Skip to content

Hooks

Most repositories need to do a little something around a write or a read: set a timestamp, derive a column from the others, fill a DTO field that no single column backs, write an audit row. The instinct is to override create or _hydrate and do it there, but then you inherit the parts you did not want to touch, the add / flush / return-the-id work on a write, every other field on a DTO.

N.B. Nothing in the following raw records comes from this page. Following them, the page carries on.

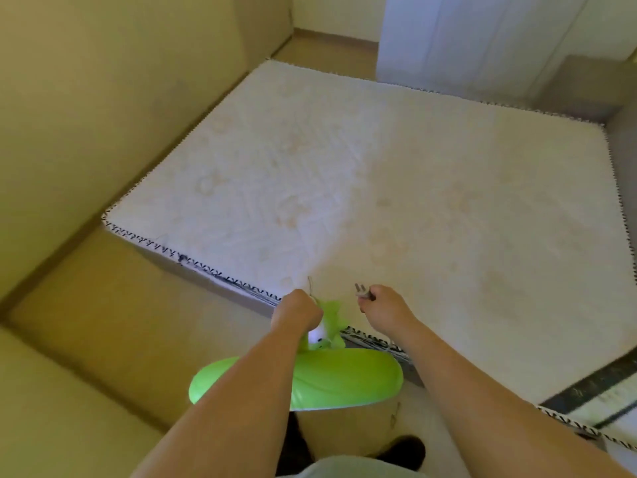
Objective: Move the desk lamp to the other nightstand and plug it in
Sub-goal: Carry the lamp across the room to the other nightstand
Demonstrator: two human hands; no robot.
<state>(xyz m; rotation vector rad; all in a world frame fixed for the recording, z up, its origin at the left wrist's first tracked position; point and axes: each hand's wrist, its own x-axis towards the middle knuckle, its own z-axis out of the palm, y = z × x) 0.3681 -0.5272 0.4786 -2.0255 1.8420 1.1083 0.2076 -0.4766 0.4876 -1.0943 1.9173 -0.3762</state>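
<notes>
A bare mattress (396,188) fills the room between a yellowish wall (86,115) and a white wardrobe (482,39), directly ahead of the person. The green lamp (331,377) hangs over its near corner, gripped by the closed left hand (296,313). The right hand (386,310) pinches the plug (362,291) just beside.

Both forearms out fwd, left hand (296,310) fisted, fingers curled tight, right hand (387,307) pinched shut, knuckles up
</notes>
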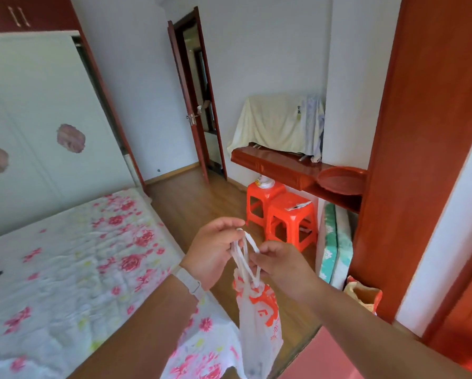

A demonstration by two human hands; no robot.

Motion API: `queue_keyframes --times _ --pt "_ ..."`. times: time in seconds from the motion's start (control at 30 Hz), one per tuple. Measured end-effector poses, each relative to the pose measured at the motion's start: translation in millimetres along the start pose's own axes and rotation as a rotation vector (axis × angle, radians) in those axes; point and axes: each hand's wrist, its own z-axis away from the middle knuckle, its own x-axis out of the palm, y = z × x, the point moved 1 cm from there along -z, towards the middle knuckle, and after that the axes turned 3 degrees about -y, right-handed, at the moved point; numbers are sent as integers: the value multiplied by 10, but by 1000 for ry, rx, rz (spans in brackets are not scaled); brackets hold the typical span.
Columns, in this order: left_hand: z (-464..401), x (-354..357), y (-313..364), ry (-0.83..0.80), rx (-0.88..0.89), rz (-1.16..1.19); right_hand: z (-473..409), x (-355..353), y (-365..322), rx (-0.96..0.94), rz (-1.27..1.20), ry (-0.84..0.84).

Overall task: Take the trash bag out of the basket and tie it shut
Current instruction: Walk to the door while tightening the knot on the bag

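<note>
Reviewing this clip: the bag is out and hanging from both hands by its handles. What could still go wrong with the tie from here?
1. The trash bag hangs in mid-air, carried only by the thin handle strips pinched by the left hand and right hand. A slip could drop it onto the wooden floor.
2. The neck looks gathered, but the strips above seem loose, so the knot may not be cinched.
3. Hard pulling could stretch or tear such narrow strips.

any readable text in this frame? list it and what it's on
Nothing reads with confidence.
Trash bag: orange print with small characters low on the side, too blurred to quote.
Cream cloth over the shelf: small dark mark at its right edge, too small to read.
Paper on the nearer orange stool: illegible.
</note>
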Motion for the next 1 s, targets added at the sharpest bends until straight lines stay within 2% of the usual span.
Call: queue_keyframes --times 0.23,0.6,0.7,1.0 --pt "-1013 15 -13 47 -7 31 -1006 -324 -31 29 185 -13" --pt "-3292 -196 -131 -43 -44 109 -3226 -672 120 141 118 92" --pt "-3842 -368 -75 -60 -74 119 -3800 -696 73 166 132 70" --pt "-5214 -702 219 -84 -67 24 -5241 -752 -225 112 163 78"
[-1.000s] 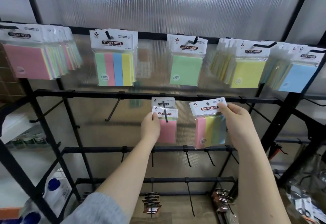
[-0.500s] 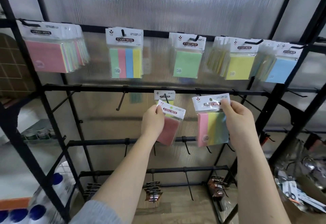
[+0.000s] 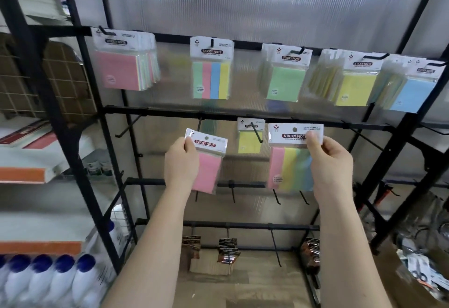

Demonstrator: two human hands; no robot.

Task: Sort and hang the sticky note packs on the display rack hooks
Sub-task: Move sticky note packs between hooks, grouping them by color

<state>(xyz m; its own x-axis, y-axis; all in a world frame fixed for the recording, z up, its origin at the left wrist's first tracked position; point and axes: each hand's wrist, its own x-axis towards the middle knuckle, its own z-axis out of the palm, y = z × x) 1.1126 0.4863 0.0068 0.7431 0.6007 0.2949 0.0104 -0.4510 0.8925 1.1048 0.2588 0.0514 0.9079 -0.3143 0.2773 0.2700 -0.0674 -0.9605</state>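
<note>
My left hand grips a pink sticky note pack by its left edge, clear of any hook. My right hand pinches the white header of a striped multicolour pack, thumb on the label. Between them a small yellow pack hangs on a middle-rail hook. On the top rail hang a bundle of pink-fronted packs, a striped pack, a green pack, yellow packs and blue packs.
The black display rack has bare hooks on its middle and lower rails. Dark carded items hang at the bottom. White bottles with blue caps and shelves stand at left. A box of clutter sits at right.
My left hand has pulled the pink pack off the middle hook and moved it left, leaving the yellow pack hanging. The view has shifted left. My right hand still holds the striped pack.
</note>
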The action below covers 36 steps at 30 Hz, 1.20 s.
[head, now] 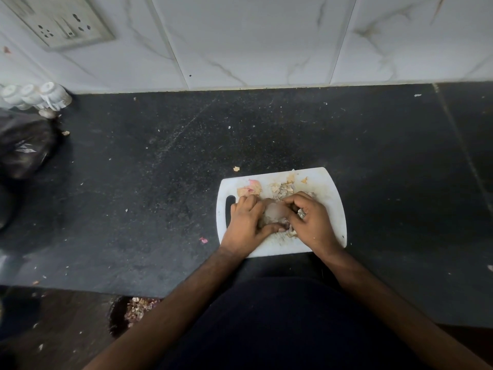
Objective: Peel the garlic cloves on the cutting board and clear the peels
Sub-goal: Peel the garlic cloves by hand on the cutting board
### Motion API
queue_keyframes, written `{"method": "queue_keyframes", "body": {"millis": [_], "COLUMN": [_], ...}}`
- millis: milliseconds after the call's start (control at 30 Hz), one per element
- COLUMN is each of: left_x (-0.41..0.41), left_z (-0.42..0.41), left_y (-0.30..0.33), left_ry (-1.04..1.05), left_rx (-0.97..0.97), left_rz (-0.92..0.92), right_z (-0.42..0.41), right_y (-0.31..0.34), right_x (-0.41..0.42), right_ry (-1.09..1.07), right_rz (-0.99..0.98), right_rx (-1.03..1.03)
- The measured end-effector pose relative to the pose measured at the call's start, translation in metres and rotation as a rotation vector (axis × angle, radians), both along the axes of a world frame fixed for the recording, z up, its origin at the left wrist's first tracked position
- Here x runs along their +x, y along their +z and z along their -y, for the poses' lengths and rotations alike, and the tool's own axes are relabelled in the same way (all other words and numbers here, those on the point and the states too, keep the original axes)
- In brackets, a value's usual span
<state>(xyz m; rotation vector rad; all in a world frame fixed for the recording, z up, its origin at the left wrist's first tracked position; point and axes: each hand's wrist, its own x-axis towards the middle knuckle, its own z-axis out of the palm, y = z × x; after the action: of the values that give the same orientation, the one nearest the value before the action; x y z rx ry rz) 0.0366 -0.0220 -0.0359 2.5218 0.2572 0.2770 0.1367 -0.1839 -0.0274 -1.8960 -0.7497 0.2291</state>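
A white cutting board (329, 188) lies on the dark counter in front of me. Both hands meet over its middle. My left hand (246, 221) and my right hand (310, 218) curl round a blurred pale lump of garlic and peels (276, 210) between them. Bits of peel show inside my right hand's curled fingers. Loose papery peels (282, 188) and pinkish ones (250, 189) lie on the far part of the board. How many cloves are under my hands is hidden.
Stray peel bits lie on the black counter (160, 182), one pink piece (203, 239) left of the board. White jars (40, 96) and a black bag (21, 145) sit far left. A bin with peels (138, 308) stands below the counter edge.
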Motion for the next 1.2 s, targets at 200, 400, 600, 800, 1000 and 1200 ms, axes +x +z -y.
{"method": "queue_keyframes", "body": {"millis": [200,400,600,800,1000,1200], "left_x": [0.000,-0.001,-0.001,-0.002,-0.001,-0.001], "left_z": [0.001,0.003,0.003,0.002,0.001,-0.002], "left_y": [-0.001,-0.002,-0.001,-0.002,-0.001,-0.001], "left_ry": [-0.033,-0.043,-0.075,-0.081,-0.115,-0.119], "left_rx": [0.073,0.133,0.155,0.137,0.074,-0.013], "left_rz": [-0.010,-0.020,-0.042,-0.028,-0.025,0.002], "right_z": [-0.001,-0.002,-0.003,-0.002,0.000,0.001], "right_y": [-0.002,-0.004,-0.009,-0.008,-0.008,-0.011], "right_x": [-0.001,0.000,0.001,-0.001,-0.007,-0.006], "right_ry": [0.022,0.079,0.159,0.151,0.109,0.073], "right_rz": [0.045,0.067,0.318,0.345,0.420,0.325], "right_rx": [0.005,-0.020,-0.199,-0.260,-0.249,-0.214]}}
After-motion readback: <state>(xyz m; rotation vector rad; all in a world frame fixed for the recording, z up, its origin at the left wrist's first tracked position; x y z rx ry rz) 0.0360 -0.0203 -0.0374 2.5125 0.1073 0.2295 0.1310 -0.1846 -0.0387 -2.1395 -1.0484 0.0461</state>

Hooks are how you do this without overriding anything. You tag a method with @on, say when it runs, and the repository calls it at that point inside its own create / update / delete / hydration. You write only the part that is yours; repositron keeps doing the rest. This is the normal way to extend a repository, an override is the rare fallback at the end of this page.

Setup

The examples on this page share one task-tracker domain. Task is the aggregate, AuditEntry records writes, and Comment hangs off a task for the counters further down.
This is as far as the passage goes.